TRAC-IT implements several patented and patent-pending, battery-smart technologies that enable the phone battery to last more than an entire day, even when GPS is being sampled as frequently as every second while the user is moving. Since data is transferred to the TRAC-IT server as it is being collected, TRAC-IT can be deployed into the field indefinitely to record behavior without needing to collect the devices to retrieve data. For more information on the smart battery-saving technology underlying TRAC-IT, see our “Technology” page. There are also several data processing modules that produce information from raw tracking data about points-of-interest (via clustering), mode of transportation (via artifical neural networks), and trip purpose (via geographic information systems).

Green and yellow clusters represent Points-of-interest where the user frequently visits, while the red and orange clusters indicate areas of frequent traffic congestion
Since TRAC-IT sends GPS data from the phone to a server in real-time, TRAC-IT also can provide personalized, predictive real-time location-based services (e.g., traffic alerts, location-based advertising) that benefits the end-user and gives the user a direct incentive for continuing to participate in long-term travel surveys. Read more about TRAC-IT’s real-time location-based services in the Dynamic Travel Info research project.
TRAC-IT also integrates Personal Travel Coach technology, which can provide personalizes suggestions to users that may help them save time and money by streamlining their travel behavior. The Personal Travel Coach was designed to support Transportation Demand Management strategies and policies to seek to increase transportation system efficiency and achieve specific objectives such as reduced traffic congestion, road and parking cost savings, increased safety, improved mobility for non-drivers, energy conservation, and pollution emission reductions.
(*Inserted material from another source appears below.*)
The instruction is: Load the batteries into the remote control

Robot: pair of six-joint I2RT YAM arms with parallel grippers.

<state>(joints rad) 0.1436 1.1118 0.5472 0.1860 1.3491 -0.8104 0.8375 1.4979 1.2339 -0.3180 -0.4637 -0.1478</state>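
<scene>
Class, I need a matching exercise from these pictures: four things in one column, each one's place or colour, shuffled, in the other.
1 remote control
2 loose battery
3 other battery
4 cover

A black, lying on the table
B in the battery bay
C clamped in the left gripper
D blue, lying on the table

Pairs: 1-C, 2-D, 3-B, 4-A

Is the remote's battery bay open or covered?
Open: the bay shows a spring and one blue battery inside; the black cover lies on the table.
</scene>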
Read more about the Personal Travel Coach in a TRAC-IT report.
For TRAC-IT Users:
Tutorial – Using TRAC-IT for a Travel Behavior Survey – Sanyo Pro 200 w/ Java ME
TRAC-IT users can now log into our participant website.
TRAC-IT Papers and Publications
- Philip Winters. “Using Mobile Phones to Track Multimodal Travel Behavior”, 2013 UTC Southeast Conference, Orlando, FL, April 4th, 2013.
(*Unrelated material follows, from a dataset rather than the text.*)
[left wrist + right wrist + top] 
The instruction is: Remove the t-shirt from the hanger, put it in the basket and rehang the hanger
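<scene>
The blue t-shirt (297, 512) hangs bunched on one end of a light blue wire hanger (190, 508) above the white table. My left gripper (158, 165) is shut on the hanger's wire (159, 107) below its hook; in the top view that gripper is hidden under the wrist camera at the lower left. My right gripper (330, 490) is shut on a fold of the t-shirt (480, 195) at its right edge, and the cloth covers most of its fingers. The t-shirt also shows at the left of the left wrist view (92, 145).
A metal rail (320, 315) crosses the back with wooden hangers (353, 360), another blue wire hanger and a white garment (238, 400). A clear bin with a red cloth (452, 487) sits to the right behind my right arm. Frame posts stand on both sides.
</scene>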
- Concas, Barbeau, Winters, Georggi, Bond. “Using Mobile Apps to Measure Spatial Travel Behavior Changes of Carsharing Users,” Proceedings of 2013 Transportation Research Board Conference, Washington, D.C., January 13-17, 2013. Powerpoint Presentation.
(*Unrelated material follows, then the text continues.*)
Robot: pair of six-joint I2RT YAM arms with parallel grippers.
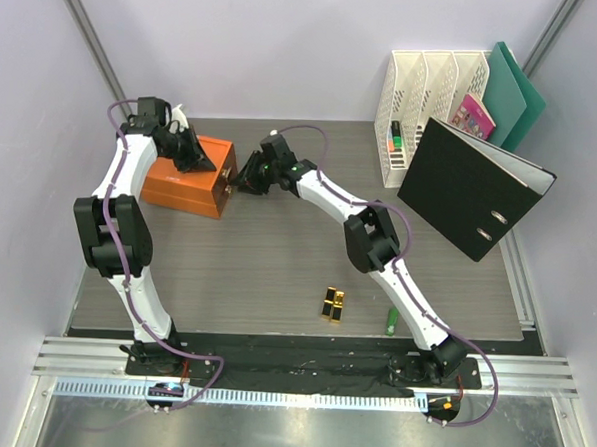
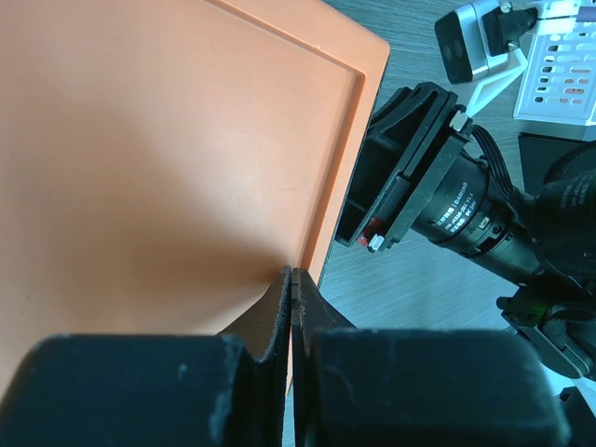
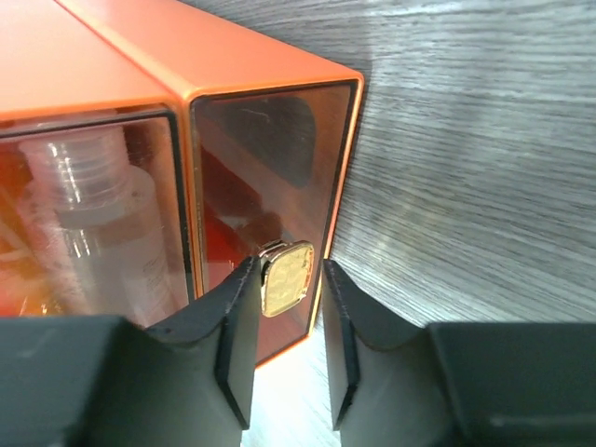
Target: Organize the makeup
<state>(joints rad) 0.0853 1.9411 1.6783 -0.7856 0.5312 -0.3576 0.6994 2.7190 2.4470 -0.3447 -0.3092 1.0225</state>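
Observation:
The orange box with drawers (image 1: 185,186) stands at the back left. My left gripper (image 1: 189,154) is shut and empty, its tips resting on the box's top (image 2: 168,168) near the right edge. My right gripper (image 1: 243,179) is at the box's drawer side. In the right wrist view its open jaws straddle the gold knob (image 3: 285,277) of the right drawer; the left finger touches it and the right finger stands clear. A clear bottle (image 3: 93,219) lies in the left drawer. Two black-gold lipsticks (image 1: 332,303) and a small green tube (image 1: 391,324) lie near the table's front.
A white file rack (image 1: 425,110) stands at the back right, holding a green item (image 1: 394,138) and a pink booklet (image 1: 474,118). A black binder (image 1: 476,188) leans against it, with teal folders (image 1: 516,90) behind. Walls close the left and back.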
- Concas, Barbeau, Winters, Georggi, Bond. “Do Variable-Pricing Strategies Influence Activity-Travel Patterns of Carsharing Users? – A Case Study,” Proceedings of 2013 Transportation Research Board Conference, Washington, D.C., January 13-17, 2013. Powerpoint Presentation.
- Sean J. Barbeau, Nevine L. Georggi, Philip L. Winters, Miguel Labrador. “Participatory Sensing: Smart Phones as Sensors in a Connected World (P11-1654),” SensingTechnologies for Transportation Applications Workshop, Information Systems and Technology (ABJ50) & Geographic Information Science and Applications (ABJ60) Committee Meetings, National Academy of Sciences’ Transportation Research Board 90th Annual Meeting. Washington, D.C., January 23th, 2011.
- Paola A. Gonzalez, Jeremy S. Weinstein, Sean J. Barbeau, Miguel A. Labrador, Philip L. Winters, Nevine L. Georggi, Rafael A. Perez. “Automating Mode Detection for Travel Behavior Analysis by Using GPS-enabled Mobile Phones and Neural Networks,”Institution of Engineering and Technology (IET) Intelligent Transportation Systems, 2010, Vol. 4, Iss. 1, pp. 37–49. doi: 10.1049/iet-its.2009.0029. © The Institution of Engineering and Technology 2010.
- Sean J. Barbeau, Nevine L. Georggi, Philip L. Winters. “TRAC-IT: Travel Behavior Data Mining using GPS-enabled Mobile Phones,” U.S Department of Transportation Federal Highway Administration Travel Model Improvement Program (TMIP) National Webinar on Data Transferability and Data Mining, January 25, 2010.
- Sean J. Barbeau, Miguel A. Labrador, Nevine L. Georggi, Philip L. Winters, Rafael A. Perez. “TRAC-IT: A Software Architecture Supporting Simultaneous Travel Behavior Data Collection and Real-Time Location-Based Services for GPS-Enabled Mobile Phones,” Proceedings of the National Academy of Sciences’ Transportation Research Board 88th Annual Meeting, Paper #09-3175, January, 2009.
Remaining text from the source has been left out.